## Problem to solve
Once you find the line with "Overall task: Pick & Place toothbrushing" in the entries below, return exactly every line from it through the line with "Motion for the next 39".

[Recorded data — start]

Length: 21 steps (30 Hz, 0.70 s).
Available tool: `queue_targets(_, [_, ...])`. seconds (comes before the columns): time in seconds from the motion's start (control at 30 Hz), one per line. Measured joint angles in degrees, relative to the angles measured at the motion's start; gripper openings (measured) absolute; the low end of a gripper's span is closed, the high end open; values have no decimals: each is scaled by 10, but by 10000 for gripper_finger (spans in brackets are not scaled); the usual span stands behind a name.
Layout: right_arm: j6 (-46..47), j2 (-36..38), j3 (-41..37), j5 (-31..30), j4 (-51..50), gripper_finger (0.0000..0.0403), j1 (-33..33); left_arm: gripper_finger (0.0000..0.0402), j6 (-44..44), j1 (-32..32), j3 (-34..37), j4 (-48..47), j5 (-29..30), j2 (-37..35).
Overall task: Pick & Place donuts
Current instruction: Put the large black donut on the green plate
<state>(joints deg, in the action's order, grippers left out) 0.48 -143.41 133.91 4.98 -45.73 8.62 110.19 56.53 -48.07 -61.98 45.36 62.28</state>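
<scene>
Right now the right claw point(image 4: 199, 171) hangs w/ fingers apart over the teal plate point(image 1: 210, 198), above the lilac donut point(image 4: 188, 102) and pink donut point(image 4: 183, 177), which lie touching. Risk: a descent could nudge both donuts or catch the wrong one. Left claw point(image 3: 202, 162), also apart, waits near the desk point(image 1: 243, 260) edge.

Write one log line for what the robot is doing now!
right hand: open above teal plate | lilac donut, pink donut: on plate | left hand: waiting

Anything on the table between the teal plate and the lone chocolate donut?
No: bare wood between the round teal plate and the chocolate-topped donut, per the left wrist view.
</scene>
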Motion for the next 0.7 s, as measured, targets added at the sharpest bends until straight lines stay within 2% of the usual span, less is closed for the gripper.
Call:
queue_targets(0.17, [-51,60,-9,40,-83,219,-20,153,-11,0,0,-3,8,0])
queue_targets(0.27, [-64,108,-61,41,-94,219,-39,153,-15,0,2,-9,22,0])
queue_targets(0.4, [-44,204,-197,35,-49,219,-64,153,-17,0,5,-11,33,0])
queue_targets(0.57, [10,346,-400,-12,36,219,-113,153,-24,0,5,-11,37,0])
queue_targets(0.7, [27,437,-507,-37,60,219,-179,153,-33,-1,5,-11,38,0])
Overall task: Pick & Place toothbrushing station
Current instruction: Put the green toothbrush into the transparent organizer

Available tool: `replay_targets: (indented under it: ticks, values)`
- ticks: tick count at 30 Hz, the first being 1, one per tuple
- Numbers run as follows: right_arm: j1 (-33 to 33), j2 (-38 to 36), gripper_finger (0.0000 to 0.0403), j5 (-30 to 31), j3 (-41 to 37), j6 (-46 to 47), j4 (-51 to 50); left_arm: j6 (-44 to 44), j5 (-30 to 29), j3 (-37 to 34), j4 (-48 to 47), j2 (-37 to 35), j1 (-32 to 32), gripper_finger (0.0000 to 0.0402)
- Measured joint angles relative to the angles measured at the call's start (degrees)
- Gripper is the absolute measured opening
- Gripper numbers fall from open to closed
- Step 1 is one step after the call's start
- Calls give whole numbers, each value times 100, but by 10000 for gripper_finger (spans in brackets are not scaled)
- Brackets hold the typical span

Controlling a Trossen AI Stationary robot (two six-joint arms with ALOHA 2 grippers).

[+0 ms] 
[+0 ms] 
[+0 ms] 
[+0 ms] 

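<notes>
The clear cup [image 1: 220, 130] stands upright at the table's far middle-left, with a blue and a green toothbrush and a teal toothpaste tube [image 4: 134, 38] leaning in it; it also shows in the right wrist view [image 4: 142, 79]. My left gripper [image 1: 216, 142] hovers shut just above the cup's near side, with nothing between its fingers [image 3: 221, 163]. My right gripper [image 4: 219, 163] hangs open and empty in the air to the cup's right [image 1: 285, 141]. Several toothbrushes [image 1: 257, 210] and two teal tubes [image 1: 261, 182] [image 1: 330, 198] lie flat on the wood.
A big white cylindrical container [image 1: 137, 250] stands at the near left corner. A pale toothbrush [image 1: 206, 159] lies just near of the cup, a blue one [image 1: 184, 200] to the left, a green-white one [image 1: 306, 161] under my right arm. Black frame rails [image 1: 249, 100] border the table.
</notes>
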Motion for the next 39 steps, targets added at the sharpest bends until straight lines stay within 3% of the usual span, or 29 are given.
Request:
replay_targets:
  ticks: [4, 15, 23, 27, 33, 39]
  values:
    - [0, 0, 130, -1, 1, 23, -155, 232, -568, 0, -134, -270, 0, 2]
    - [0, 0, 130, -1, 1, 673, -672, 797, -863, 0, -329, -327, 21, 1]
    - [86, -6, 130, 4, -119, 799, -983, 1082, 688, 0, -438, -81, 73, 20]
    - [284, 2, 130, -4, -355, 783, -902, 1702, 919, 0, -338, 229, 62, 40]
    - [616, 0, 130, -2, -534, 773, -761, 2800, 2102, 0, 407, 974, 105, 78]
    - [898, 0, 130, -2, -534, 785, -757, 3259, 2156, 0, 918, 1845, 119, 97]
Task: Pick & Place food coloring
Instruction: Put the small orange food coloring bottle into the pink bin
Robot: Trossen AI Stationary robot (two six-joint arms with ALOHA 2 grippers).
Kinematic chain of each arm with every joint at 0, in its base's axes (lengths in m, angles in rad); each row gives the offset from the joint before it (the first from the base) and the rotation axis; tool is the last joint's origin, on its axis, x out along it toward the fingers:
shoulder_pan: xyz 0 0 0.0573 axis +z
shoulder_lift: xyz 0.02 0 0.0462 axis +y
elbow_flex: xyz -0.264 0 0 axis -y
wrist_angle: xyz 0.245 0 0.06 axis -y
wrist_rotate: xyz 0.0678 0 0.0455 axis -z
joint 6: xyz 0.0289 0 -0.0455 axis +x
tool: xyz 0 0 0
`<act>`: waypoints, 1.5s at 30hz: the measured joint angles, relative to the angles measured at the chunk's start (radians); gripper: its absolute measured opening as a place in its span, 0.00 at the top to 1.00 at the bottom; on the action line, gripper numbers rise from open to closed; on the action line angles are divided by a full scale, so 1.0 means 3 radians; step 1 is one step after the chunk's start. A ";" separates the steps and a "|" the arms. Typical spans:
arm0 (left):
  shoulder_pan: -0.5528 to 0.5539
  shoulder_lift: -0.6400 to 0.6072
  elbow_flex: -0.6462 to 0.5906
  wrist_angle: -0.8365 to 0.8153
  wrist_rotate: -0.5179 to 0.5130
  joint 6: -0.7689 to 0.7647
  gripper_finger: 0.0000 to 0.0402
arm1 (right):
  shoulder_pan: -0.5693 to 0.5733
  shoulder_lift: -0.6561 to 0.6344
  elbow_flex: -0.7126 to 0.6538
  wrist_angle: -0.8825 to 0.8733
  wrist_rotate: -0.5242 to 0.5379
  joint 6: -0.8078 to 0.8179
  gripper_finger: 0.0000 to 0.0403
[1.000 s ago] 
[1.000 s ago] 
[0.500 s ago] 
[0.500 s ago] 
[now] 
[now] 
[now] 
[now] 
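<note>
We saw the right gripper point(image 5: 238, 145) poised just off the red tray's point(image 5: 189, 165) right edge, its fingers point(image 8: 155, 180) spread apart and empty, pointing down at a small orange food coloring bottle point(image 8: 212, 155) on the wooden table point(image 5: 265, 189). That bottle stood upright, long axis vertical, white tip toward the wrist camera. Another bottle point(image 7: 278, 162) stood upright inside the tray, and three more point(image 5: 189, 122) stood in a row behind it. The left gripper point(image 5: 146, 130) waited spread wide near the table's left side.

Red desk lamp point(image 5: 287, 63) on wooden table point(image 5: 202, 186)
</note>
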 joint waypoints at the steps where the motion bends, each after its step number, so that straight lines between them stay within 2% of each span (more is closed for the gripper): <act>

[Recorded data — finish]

## Answer section
Overall task: Pick & Place toothbrushing station
Current instruction: Put the green toothbrush into the transparent organizer

Available tool: `replay_targets: (indented under it: ticks, values)`
- ticks: tick count at 30 Hz, the first being 1, one per tuple
- Numbers run as follows: right_arm: j1 (-33 to 33), j2 (-38 to 36), gripper_finger (0.0000 to 0.0403), j5 (-30 to 31), j3 (-41 to 37), j6 (-46 to 47), j4 (-51 to 50); left_arm: j6 (-44 to 44), j5 (-30 to 29), j3 (-37 to 34), j4 (-48 to 47), j2 (-37 to 35), j1 (-32 to 32), gripper_finger (0.0000 to 0.0402)
- Measured joint angles relative to the angles measured at the call's start (degrees)
- Gripper is the absolute measured opening
- Gripper numbers fall from open to closed
- Step 1 is one step after the call's start
- Calls give whole numbers, each value times 100, but by 10000 for gripper_finger (spans in brackets are not scaled)
- Brackets hold the typical span

Controlling a Trossen AI Stationary robot (two six-joint arms with ALOHA 2 grippers).

[+0 ms] 
[+0 ms] 
[+0 ms] 
[+0 ms] 

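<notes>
The clear cup [image 1: 220, 130] stands upright at the table's far middle-left, with a blue and a green toothbrush and a teal toothpaste tube [image 4: 134, 38] leaning in it; it also shows in the right wrist view [image 4: 142, 79]. My left gripper [image 1: 216, 142] hovers shut just above the cup's near side, with nothing between its fingers [image 3: 221, 163]. My right gripper [image 4: 219, 163] hangs open and empty in the air to the cup's right [image 1: 285, 141]. Several toothbrushes [image 1: 257, 210] and two teal tubes [image 1: 261, 182] [image 1: 330, 198] lie flat on the wood.
A big white cylindrical container [image 1: 137, 250] stands at the near left corner. A pale toothbrush [image 1: 206, 159] lies just near of the cup, a blue one [image 1: 184, 200] to the left, a green-white one [image 1: 306, 161] under my right arm. Black frame rails [image 1: 249, 100] border the table.
</notes>
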Motion for the next 39 steps, targets added at the sharpest bends until straight lines stay within 3% of the usual span, or 29 are given.

This output is now complete.